Ahmeds sense of mission comes at an important time for Muslim and non-Muslim alike. Rarely has it seemed more urgent that Muslims and their neighbours should understand each other better. After a period of nearly twenty years, the movement of Islamic assertiveness, which grew after the apparent slumber of the colonial period, shows no signs of abating. Indeed, it seems to be entering a new phase as now it comes to flourish, not just in the central Islamic lands, but also on the periphery: in South Asia, where the demands of the Kashmiri Muslims for self-determination have taken on an Islamic colouring; in China, where the Uigher-speaking peoples of Xinjiang have participated in an Islamic uprising against the state; and in western Europe, where Muslim immigrant communities have begun to express their grievances in Islamic terms. Moreover, as the relationship between the Russians and their subject peoples changes shape, there are signs that the Muslims among them will express their aspirations for greater autonomy in terms not just ethnic but also, on occasion, Islamic.

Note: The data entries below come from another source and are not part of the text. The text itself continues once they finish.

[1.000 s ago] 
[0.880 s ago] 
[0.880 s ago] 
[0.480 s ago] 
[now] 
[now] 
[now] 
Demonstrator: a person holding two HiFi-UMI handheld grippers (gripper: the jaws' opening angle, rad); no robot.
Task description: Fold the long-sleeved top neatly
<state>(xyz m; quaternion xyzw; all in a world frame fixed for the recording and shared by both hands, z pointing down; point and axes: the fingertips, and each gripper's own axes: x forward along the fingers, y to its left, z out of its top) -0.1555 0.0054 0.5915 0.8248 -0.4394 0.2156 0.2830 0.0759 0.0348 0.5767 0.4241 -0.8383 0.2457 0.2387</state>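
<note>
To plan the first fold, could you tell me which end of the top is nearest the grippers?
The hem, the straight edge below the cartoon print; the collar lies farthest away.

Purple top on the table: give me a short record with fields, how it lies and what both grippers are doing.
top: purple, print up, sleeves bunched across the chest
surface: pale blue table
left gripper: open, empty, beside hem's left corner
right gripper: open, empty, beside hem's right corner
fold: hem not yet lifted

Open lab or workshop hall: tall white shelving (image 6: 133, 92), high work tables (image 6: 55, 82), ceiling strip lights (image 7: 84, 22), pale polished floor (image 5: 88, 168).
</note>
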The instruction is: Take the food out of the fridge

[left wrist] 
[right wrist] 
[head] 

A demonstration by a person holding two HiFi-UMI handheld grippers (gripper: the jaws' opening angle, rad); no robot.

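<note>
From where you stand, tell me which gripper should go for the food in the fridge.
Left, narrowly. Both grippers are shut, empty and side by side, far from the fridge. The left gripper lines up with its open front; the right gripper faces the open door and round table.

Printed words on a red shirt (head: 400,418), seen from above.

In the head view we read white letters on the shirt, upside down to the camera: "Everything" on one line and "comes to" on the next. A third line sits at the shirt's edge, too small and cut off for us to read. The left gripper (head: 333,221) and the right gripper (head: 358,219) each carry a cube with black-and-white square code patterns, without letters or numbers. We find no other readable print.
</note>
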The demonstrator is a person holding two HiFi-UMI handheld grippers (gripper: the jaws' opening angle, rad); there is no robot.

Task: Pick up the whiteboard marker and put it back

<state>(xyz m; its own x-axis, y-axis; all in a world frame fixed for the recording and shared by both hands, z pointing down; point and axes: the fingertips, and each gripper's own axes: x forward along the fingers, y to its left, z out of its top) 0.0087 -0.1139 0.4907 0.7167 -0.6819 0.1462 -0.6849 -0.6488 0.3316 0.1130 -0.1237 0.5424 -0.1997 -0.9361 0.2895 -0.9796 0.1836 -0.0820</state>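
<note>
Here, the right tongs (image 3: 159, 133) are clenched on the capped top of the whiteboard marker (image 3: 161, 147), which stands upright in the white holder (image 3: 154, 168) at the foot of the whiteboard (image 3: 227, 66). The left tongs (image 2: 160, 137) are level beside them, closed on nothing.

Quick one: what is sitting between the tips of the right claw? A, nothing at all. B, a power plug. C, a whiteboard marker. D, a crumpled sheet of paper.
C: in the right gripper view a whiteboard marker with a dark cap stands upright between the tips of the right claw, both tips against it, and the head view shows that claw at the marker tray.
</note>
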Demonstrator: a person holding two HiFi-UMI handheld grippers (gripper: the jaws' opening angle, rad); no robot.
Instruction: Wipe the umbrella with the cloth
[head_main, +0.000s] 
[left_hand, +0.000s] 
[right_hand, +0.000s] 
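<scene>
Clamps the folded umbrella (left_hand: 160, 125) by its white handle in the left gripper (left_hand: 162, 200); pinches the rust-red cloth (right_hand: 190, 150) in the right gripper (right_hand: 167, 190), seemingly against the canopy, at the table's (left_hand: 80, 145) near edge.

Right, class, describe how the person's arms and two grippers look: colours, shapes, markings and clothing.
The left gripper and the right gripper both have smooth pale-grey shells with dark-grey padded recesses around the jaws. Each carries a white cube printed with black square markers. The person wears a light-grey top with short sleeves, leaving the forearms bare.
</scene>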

The prime focus of Ahmeds book is on an analysis of an Islamic movement with ethnic dimensions. Ahmed begins by setting the scene, describing Waziristan, its two great tribes, the Wazirs and the Mahsuds, their culture and their rivalry. He then places their rivalry, in which the Mahsuds have come to have the upper hand, in the context of its relationship with the developing framework of the modern state. The core of the book examines, as the region develops economically from the late 1950s, the rise to power of a mullah. Noor Muhammad, as the Mullah was known, asserted himself against established authority in the form of the tribal maliks and the political agents. As he came to command more and more resources, he built the largest and most ornate mosque in all the North-West Frontier tribal agencies with an attendant madrassah, or Islamic school, at which the sons of the maliks were taught. By the mid 1970s he led what was virtually an alternative government in the region and was both instrument and symbol of a resurgent Waziri pride. The situation ended, as it was bound to do, in tears. In pressing forward Waziri interests, the Mullah declared jihad against the Mahsuds; the government was forced to take military action against the Wazirs. The Mullah was tried and imprisoned, which did not lose him either the loyalty of any of his followers or the substantial income they brought. Examining the Mullahs motives Ahmed finds political opportunism rampant beneath a threadbare Islamic guise. Examining Waziri motives, he finds the Mullah and his Islamic rhetoric to be the vehicle through which the Wazirs could reassert their tribal position and their tribal honour against the dominant Mahsuds.